Court Opinion

ID: 8188596
Source: CourtListenerOpinion
Date Created: 2022-09-09 23:11:26.224854+00
Date Added: 2024-06-11T16:40:31.240168
License: Public Domain

Dodge, J".
(dissenting). No rule is more elementary than that one who knowingly accepts and avails bimself of services performed by another is bound by implied promise to-pay for such services although neither requested nor authorized in advance. Wheeler v. Hall, 41 Wis. 447, 451; Wellauer v. Fellows, 48 Wis. 105, 4 N. W. 114; Goodland v. Le Clair, 78 Wis. 176, 47 N. W. 268; Williams v. Williams, 114 Wis. 79, 84, 89 N. W. 835; Manitowoc S. B. Co. v. Man-itowoc G. Co. 120 Wis. 1, 8, 97 N. W. 515; Indiana Mfg. Co. v. Hayes, 155 Pa. St. 160, 26 Atl. 6; Bartholomae & Co. v.

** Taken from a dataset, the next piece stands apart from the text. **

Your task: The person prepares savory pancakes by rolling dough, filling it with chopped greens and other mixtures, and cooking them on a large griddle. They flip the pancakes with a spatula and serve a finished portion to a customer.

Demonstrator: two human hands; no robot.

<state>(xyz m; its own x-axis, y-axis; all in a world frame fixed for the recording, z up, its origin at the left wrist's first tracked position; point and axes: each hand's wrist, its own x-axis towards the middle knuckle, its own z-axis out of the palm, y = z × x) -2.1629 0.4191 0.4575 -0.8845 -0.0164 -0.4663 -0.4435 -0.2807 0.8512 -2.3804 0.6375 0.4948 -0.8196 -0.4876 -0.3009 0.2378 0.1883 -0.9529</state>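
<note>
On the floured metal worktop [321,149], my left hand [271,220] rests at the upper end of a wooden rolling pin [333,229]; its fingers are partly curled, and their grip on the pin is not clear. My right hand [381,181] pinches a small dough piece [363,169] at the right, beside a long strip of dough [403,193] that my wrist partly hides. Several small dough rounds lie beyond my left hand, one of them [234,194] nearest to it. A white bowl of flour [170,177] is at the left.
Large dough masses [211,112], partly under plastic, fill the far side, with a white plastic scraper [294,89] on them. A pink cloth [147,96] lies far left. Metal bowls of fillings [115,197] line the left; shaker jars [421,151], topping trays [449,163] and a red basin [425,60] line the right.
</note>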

Paull, 18 W. Va. 771; Ford v. Ward, 26 Ark. 363; Abbot v. Hermon, 7 Me. 118. Here the plaintiff painted the picture in question knowing that defendant would not thereby be placed under any liability, but would have the right after its completion to avail himself of the service or reject it. ' At defendant’s request it was placed in his possession to enable him to decide whether he would reject or would accept it, with complete understanding that plaintiff expected payment in the latter event. Defendant has retained it. He cannot now be heard to say that he did not expect to pay for it. His acts give him full benefit of plaintiff’s work and he should not, by his own testimony to a mental state of disapproval, be permitted to deny the legal effect of such acts. He could have refused or surrendered the picture, if dissatisfied, with no prejudice to any so-called rights of privacy as they existed before plaintiff, at defendant’s request, put it in the latter’s possession.
The cases cited in the court’s opinion (Levyeau v. Clements, Tuck & Sons v. Priester, Pollard v. Photographic Co., *476and Prince Albert v. Strange) clearly have no relevancy. In them the plaintiff was attempting to acquire advantage to himself in breach of the understanding under which he had acquired an opportunity to do so. His motive was bad; approximately fraudulent. Here, on the contrary, plaintiff was attempting to confer a benefit upon defendant; in good faith believing that the latter’s desire for a picture of his deceased wife would be best satisfied by the service rendered and tendered for acceptance or rejection by the latter. I think plaintiff is entitled upon the facts to recover the reasonable value of the benefit conferred on defendant, and therefore must dissent from the court’s decision.
I fear that the marked prominence given to quotation from a dissenting opinion in Roberson v. Rochester F. B. Co. 171 N. Y. 538, 64 N. E. 442, may suggest approval of the views quoted as to existence of any legal right of privacy. I certainly am not prepared to yield concurrence therewith, nor did I understand that the court in any degree adopted them, but, on the contrary, decided to express no opinion on that important and vexed subject.